Большинство квалифицированных рабочих пока воздерживалось от участия в таких шествиях, но их изможденные лица невольно свидетельствовали об их страданиях. Хотя нужда безраздельно царила в их разоренных домах, где часто не было ни еды, ни огня, ни света, они все еще были слишком «горды» для того, чтобы демонстрировать свою нищету друг перед другом и перед всем миром. Они предпочитали тайком продавать или закладывать одежду и мебель и жили впроголодь на эти деньги и в кредит, но не хотели быть попрошайками. Многие из них даже разделяли чувства тех, кто писал в газеты, и со странным отсутствием классовой солидарности обвиняли участников этих процессий. Они говорили, что именно из-за этого «лучшие люди» покидают город, это вредно городу, это увеличивает нищету и безработицу. Впрочем, кое-кто из них принимал помощь, правда, в другом виде − представители благотворительных обществ распределяли в своих районах талончики на уголь и провизию. Нельзя сказать, что эта благотворительность чем-нибудь отличалась от подаяния − визиты эти всегда сопровождались множеством разговоров и советов, было много цитат из Священного писания и очень мало съестного. И даже эти блага доставались обычно тем, кто меньше других их заслуживал, ибо благотворительность изливалась главным образом на тех, кто лицемерно притворялся религиозным, − чем больше лицемерия, тем больше угля и еды. Эти «благотворители» приходили в разоренные дома бедняков и говорили, в сущности, следующее: «Забудьте о всяком самоуважении, раболепствуйте и унижайтесь, ходите почаще в церковь, кланяйтесь и пресмыкайтесь перед нами, а взамен мы дадим вам талончик, с которым вы от правитесь в лавку и получите на шиллинг провизии. А если вы будете очень уж раболепны и покорны, мы можем дать вам такой же талончик и на следующей неделе».

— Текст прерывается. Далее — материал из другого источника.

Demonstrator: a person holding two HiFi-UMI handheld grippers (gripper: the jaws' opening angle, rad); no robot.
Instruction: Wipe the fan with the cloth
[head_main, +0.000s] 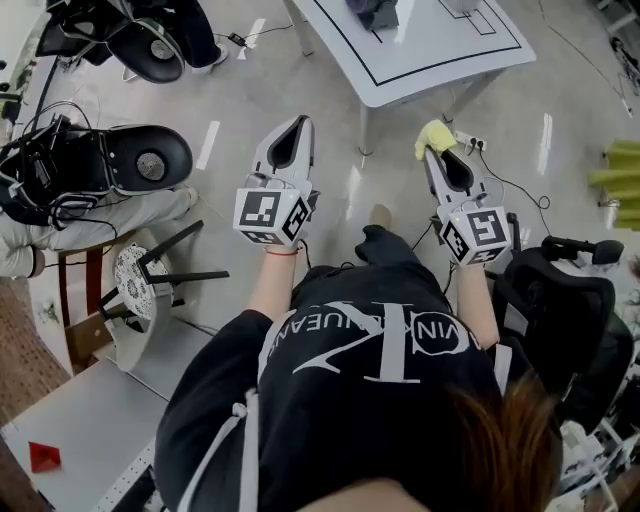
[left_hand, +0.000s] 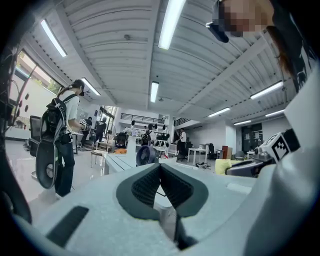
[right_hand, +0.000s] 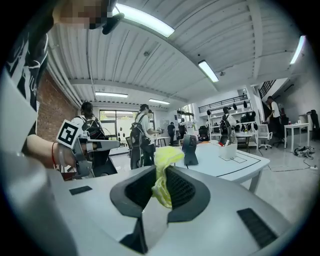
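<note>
A small dark fan stands on a white table ahead of me; in the left gripper view the fan shows just beyond the jaws, and in the head view the fan is at the top edge. My right gripper is shut on a yellow cloth, which sticks out past its tips. My left gripper is shut with nothing in it. Both grippers are held over the floor, short of the table.
A white container sits on the table near the fan. Black office chairs stand at the left and another at the right. Cables run over the floor. Several people stand further back in the room.
</note>
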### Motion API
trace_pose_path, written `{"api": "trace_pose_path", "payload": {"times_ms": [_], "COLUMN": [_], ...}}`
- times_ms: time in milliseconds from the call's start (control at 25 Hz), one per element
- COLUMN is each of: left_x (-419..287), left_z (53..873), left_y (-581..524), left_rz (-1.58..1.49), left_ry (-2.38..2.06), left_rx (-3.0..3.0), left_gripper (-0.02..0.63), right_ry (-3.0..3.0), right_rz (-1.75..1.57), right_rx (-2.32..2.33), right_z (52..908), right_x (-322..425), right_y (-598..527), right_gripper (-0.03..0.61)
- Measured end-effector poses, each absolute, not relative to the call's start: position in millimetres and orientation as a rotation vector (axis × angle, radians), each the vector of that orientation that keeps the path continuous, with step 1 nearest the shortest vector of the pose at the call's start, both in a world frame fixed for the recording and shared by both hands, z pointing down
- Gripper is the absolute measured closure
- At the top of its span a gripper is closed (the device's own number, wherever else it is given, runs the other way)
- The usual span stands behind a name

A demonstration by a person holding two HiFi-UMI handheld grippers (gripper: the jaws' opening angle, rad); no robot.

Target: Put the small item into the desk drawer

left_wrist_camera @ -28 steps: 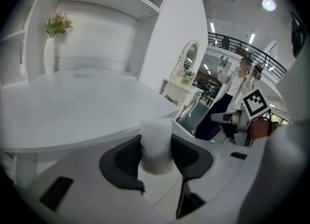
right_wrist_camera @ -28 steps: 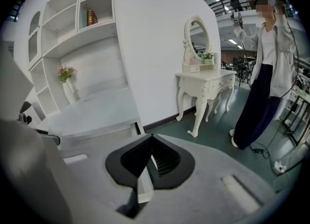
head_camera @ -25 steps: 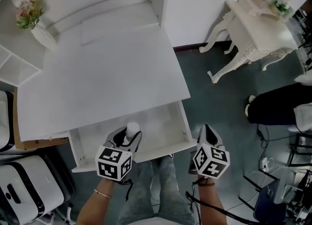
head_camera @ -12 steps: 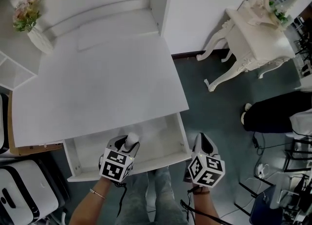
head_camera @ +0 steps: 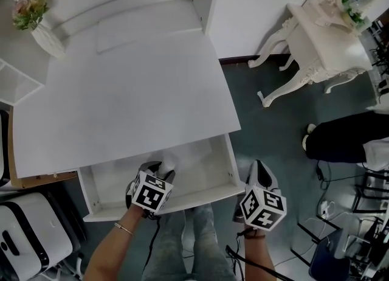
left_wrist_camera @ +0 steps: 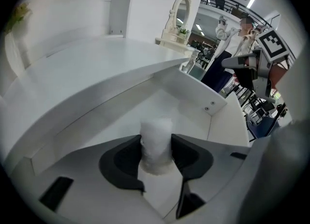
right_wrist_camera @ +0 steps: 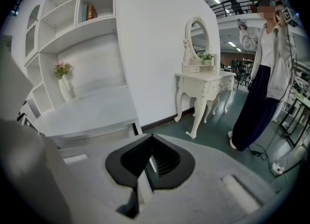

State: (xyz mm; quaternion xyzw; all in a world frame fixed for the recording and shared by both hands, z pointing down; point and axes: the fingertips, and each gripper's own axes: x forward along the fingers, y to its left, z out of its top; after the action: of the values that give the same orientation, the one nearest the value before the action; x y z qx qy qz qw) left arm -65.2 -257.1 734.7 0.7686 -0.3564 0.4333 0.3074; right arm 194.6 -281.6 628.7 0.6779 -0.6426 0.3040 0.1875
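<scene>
The small item (left_wrist_camera: 156, 143), a frosted white cylinder, stands upright between my left gripper's (left_wrist_camera: 156, 154) dark pads, which are shut on it. In the head view the left gripper (head_camera: 163, 168) and the item (head_camera: 168, 163) are down inside the open white desk drawer (head_camera: 206, 190), near its middle. The drawer's floor (left_wrist_camera: 162, 104) lies just below the item; I cannot tell whether they touch. My right gripper (head_camera: 259, 166) hangs off the drawer's front right corner, over the floor. Its jaws (right_wrist_camera: 151, 164) are shut with nothing in them.
The white desk top (head_camera: 134, 103) overhangs the drawer's back. A vase of flowers (head_camera: 41, 29) stands at its far left. A white dressing table (head_camera: 322, 42) and a standing person (head_camera: 346, 140) are to the right. A white case (head_camera: 30, 237) sits on the floor at the left.
My left gripper has carried the item forward and down, from above the drawer's front edge into the drawer. The right gripper has hardly moved.
</scene>
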Motion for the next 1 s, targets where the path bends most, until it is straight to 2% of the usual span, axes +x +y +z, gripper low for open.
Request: {"api": "trace_pose_path", "payload": {"times_ms": [760, 1000], "left_x": [-64.3, -64.5], "left_z": [767.9, 771.2], "left_y": [-255.0, -255.2], "left_rz": [1.229, 1.199], "left_ry": [-0.91, -0.897], "left_rx": [1.963, 1.954], "left_gripper": [0.435, 0.417], "right_ry": [-1.804, -1.817], "right_rz": [0.87, 0.873], "right_rx": [1.883, 1.876], "right_z": [640.7, 640.5], "right_x": [192.5, 193.1], "right_y": [-277.2, -278.0], "right_gripper": [0.572, 0.572]}}
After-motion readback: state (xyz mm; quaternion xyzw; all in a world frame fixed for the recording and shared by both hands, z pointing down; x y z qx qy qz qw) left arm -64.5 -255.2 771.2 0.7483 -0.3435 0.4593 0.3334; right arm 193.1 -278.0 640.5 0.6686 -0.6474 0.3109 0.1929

Денег они никогда не давали. Система талончиков служила трем целям. Она не позволяла бесчестить дело благотворительности и тратить деньги на выпивку. Она способствовала прославлению дающих, и, наконец, она давала возможность лавочнику, который обычно был членом церковной общины, освободиться от залежавшихся или попорченных товаров.
Когда дамы-благотворительницы приходили в дом к рабочему и видели, что в доме этом чисто, стоит приличная мебель, дети умыты и опрятны, они тут же делали вывод, что здесь не нужно оказывать помощь. Возможно, этим детям было нечего есть, возможно, что они ходили бы в отрепьях, если бы их мать не трудилась как каторжная, стирая и штопая им одежду. Тем не менее дамы-благотворительницы не оказывали в этом доме помощи, они помогали только там, где царили абсолютная нищета и разорение, и то лишь в том случае, когда перед ними пресмыкались и холуйствовали.
Помимо этих дам-благотворительниц, местные богачи и власти пытались или, скорее, делали вид, что пытаются вести борьбу с проблемой нищеты и другими способами. Так страницы местных газет изобиловали письмами всевозможных чудаков, предлагавших различные средства спасения. Один из этих типов, чье состояние заключалось в акциях пивоваренных заводов, объяснял растущую нищету пьянством и расточительностью низших слоев общества. Другой объявлял, что это гнев господень, вызванный ростом обрядности и того, что он именовал «чувственностью в религии». Он предлагал установить день всеобщего покаяния и молитвы. Многие состоятельные люди пришли к выводу, что это замечательное предложение, и принялись претворять его в жизнь. Они молились в то время, как безработные и их маленькие дети постились.
Если бы люди не были так подавлены разразившейся в стране трагедией нищеты и всевозможных бедствий, они, вероятно, посмеялись бы над смехотворными и нелепыми мерами, принимаемыми для борьбы с этими бедствиями. Несколько церквей устраивали так называемые дешевые распродажи. Они рассылали объявления вроде следующего:
ДЕШЕВАЯ РАСПРОДАЖА в пользу безработных
Если у вас имеются какие-либо вещи, которые вам больше не нужны, мы будем благодарны вам за них, и, если вы любезно заполните предлагаемую форму и пришлете ее нам, мы приедем к вам и заберем эти вещи.
В день распродажи зал в здании приходского совета превращался в нечто вроде лавки старьевщика, полной всякой дряни, среди которой, улыбаясь, расхаживали священник и дамы-благотворительницы. Вещи продавались за гроши, и местные старьевщики собирали здесь богатый урожай. Вырученные деньги распределялись в порядке благотворительности, и кончалось обычно тем, что гора рожала мышь.